▶ [Instructions to follow]: Write out, word for word and with no pictures, each line below from the one containing "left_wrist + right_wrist" through the one containing "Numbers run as", both included, and no other line.

Information shown Block Start

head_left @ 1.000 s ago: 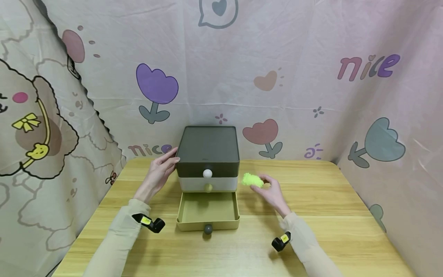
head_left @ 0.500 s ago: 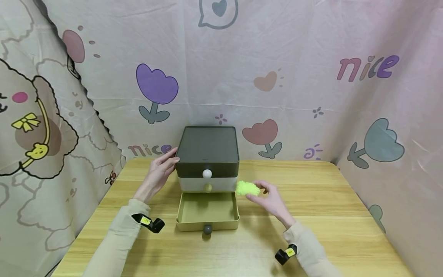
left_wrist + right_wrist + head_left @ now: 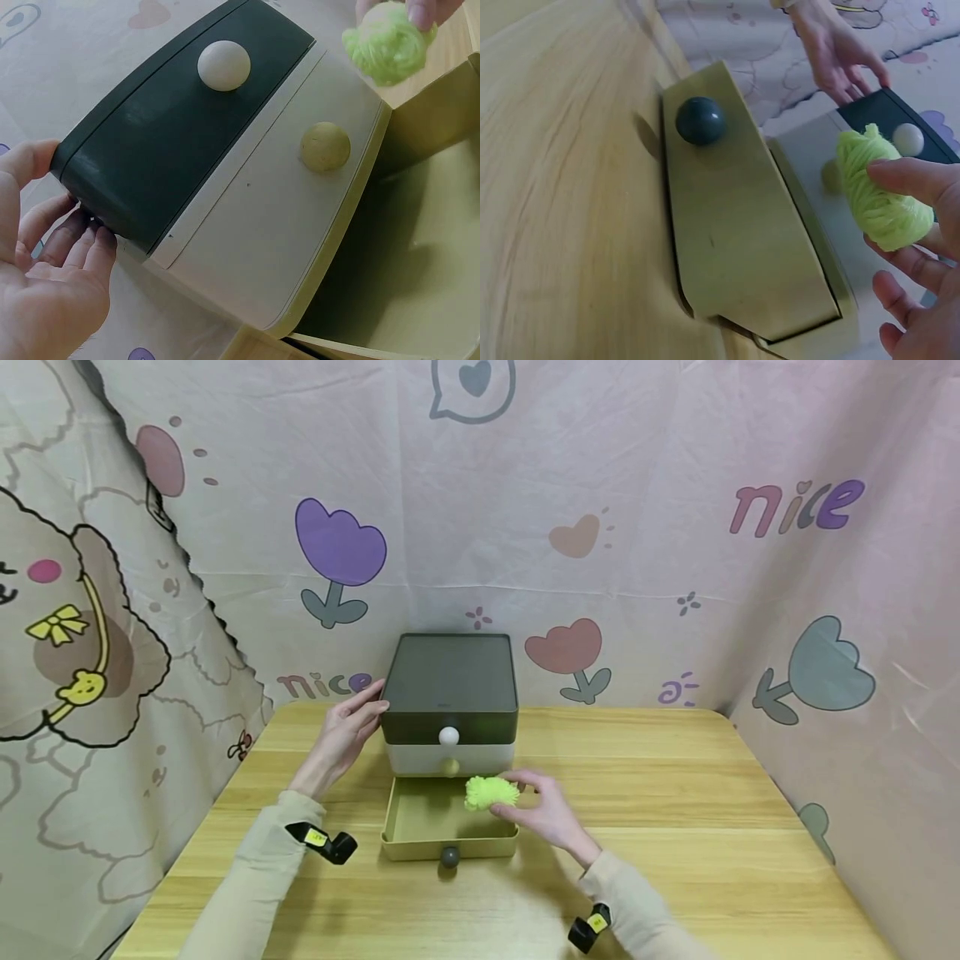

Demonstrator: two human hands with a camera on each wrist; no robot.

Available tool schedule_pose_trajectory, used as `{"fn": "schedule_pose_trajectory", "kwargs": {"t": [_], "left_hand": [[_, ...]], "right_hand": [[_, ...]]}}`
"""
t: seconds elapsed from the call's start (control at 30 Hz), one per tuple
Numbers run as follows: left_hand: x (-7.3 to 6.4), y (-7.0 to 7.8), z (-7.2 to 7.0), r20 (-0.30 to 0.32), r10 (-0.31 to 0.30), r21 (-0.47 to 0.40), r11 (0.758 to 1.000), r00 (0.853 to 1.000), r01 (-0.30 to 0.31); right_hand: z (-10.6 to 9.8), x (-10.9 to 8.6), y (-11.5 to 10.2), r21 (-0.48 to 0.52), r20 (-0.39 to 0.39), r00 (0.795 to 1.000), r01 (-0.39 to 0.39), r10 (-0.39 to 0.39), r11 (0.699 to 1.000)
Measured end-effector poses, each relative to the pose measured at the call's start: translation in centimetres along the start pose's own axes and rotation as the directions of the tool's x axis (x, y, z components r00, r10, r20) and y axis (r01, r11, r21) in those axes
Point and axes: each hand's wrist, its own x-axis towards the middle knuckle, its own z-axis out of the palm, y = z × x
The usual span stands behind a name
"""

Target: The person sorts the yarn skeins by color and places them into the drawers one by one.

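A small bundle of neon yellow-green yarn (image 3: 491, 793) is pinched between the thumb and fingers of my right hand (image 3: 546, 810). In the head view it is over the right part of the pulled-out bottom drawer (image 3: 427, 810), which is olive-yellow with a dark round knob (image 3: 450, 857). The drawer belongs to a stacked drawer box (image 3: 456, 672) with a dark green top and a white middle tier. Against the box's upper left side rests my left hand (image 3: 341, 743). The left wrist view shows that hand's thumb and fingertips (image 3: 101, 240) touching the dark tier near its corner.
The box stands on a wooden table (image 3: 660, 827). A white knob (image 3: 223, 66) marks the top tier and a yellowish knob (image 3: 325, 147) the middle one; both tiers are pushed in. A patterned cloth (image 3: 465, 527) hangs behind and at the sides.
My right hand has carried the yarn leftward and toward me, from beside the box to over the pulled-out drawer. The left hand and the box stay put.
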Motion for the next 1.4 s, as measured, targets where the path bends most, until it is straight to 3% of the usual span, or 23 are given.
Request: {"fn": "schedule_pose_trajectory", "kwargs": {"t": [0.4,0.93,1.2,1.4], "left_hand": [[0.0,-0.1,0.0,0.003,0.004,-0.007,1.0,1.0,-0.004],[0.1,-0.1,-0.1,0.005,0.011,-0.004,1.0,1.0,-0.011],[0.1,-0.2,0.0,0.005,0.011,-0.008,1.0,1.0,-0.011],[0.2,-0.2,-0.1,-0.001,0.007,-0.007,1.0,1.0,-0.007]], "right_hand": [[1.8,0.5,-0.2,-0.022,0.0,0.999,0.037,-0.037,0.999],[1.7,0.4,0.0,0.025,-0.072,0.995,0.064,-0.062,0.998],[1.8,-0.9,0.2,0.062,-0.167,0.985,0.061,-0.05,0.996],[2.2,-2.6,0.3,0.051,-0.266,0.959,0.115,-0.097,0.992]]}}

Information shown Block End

▶ [Written reply]:
left_wrist + right_wrist + head_left @ now: 

Demonstrator: two human hands with a camera on each wrist; no robot.

Available tool schedule_pose_trajectory, used as `{"fn": "schedule_pose_trajectory", "kwargs": {"t": [_], "left_hand": [[_, ...]], "right_hand": [[_, ...]]}}`
"""
t: seconds elapsed from the call's start (control at 30 Hz), one per tuple
Numbers run as follows: left_hand: x (-7.3 to 6.4), y (-7.0 to 7.8), z (-7.2 to 7.0), r20 (-0.30 to 0.32), r10 (-0.31 to 0.30), r21 (-0.47 to 0.40), r11 (0.758 to 1.000), r00 (0.853 to 1.000), r01 (-0.30 to 0.31); right_hand: z (-10.6 to 9.8), x (-10.9 to 8.6), y (-11.5 to 10.2), r21 (-0.48 to 0.52), r20 (-0.39 to 0.39), r00 (0.795 to 1.000), r01 (-0.39 to 0.39), r10 (-0.39 to 0.39), r11 (0.699 to 1.000)

This is the complete output.